Quote(s) of the Week:

Tyler Durden”:

"The fact that Dennis Gartman - the most successfully contrarian indicator in the history of capital markets - on Tuesday repeated the now traditional Treasury bear gibberish, that "the case can be made that the three decade long bull run in 30 Year Treasuries has run its course to the end", only gave us certainty that the Treasury selloff is now over."
Bill Mitchell:
“One of the stark facts about the academic economics discipline is its insularity and capacity to deliver influential prognoses on issues that affect the well-being of millions with scant regard to the actual consequences of their opinions and with little attention to what other social scientists have to say. The mainstream economists continually get things wrong but take no responsibility for the damage they cause to the well-being of the people”
JFK (to James Tobin):
“Is there any economic limit to the deficit? I know of course about the political limits. People say you can’t increase the national debt too fast or too much. We’re always answering that the debt isn’t growing relative to national income. But is there any economic limit to size of the debt in relation to national income? There isn’t is there? Well, what is the limit?” – Tobin said the only limit is really inflation – JFK: “That’s right, isn’t it? The deficit can be any size, the debt can be any size, provided they don’t cause inflation. Everything else is just talk.
Lars Syll
There are “difficulties encountered by heterodox thinkers. Orthodox thinkers share a dogma, or at least a set of a priori assumptions, and usually a methodology. In essence, this makes orthodox thinking an echo chamber where basic ontology is never questioned. When the heterodox argue, as in the economically heterodox here, the argument eventually descends (or ascends?) into metaphysics; into ontology and epistemology. This is both the benefit and drawback of thinking and arguing from any kind of heterodox position. While we are all drawn here by our rejection of orthodox economics, each of us has a particular perspective. That perspective is drawn from our enculteration and areas of study. That perspective is a kind of filter through which we see and interpret the world. Our only commonality appears to be a rejection of orthodox economics…. After rejecting orthodox economics, which unavoidably involves critiquing and rejecting its patently fallacious ontology, we are faced with the task of constructing a new ontology suitable for modern political economy. It’s not an easy task and there will be many disagreements on perspective. There are two keys in my view. Empiricism is one. “It is a fundamental part of the scientific method that all hypotheses and theories must be tested against observations of the natural world rather than resting solely on a priori reasoning, intuition, or revelation.” ”
Lisa Duggan:
“We are in the midst of a major global, political, economic, social and cultural transition—but we don’t know which way we’re headed”

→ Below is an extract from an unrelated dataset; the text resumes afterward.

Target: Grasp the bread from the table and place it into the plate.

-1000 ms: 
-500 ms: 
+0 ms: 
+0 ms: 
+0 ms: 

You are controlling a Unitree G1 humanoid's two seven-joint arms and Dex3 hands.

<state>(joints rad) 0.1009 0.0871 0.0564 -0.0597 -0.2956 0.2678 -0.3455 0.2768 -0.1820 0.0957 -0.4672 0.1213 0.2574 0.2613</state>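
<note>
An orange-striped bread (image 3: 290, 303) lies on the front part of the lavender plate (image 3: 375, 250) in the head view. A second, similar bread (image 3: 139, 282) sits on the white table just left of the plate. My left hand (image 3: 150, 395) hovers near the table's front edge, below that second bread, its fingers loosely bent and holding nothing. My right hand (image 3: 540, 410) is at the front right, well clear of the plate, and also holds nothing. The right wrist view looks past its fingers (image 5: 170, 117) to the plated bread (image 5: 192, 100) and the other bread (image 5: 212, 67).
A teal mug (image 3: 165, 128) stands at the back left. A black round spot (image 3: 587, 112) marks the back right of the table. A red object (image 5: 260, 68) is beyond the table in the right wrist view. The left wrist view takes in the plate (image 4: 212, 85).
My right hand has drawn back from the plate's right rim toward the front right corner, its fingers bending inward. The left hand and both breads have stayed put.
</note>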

As quoted by Chris Hedges, who also said:

“The corporate coup orchestrated by the ruling oligarchs over the past few decades gave us Donald Trump. If this coup is not reversed, far worse will follow. The oligarchs are the last to understand the consequences of their moral depravity.”

Followed by:

“Oligarchs, freed from outside oversight and regulation, wantonly pillage the political and economic institutions that sustain them. They run up huge government deficits by slashing taxes on the rich. This forces an underfunded government to borrow from the banks, further enriching the oligarchs, and impose punishing austerity programs on the public. They privatize traditional government services, including utilities, intelligence gathering, large parts of the military, the police, the prison system and schools to make billions in profits. They create complex financial mechanisms that ensure usurious interest rates on mortgages, personal and student loans. They legalize accounting fraud and suppress wages to keep the public trapped in a crippling debt peonage. They loot trillions in taxpayer money when their speculative bubbles burst. They are no longer capitalists, if we define capitalists as those who make money from the means of production. They are a criminal class of financial speculators that rewrite the laws to steal from everyone, including their own shareholders. They are parasites that feed off the carcass of industrial capitalism. They produce nothing. They make nothing. They manipulate money. And this gaming of the system and seizure of political power by finance capital is why the wealthiest 1% of America’s families control 40% of the nation’s wealth.”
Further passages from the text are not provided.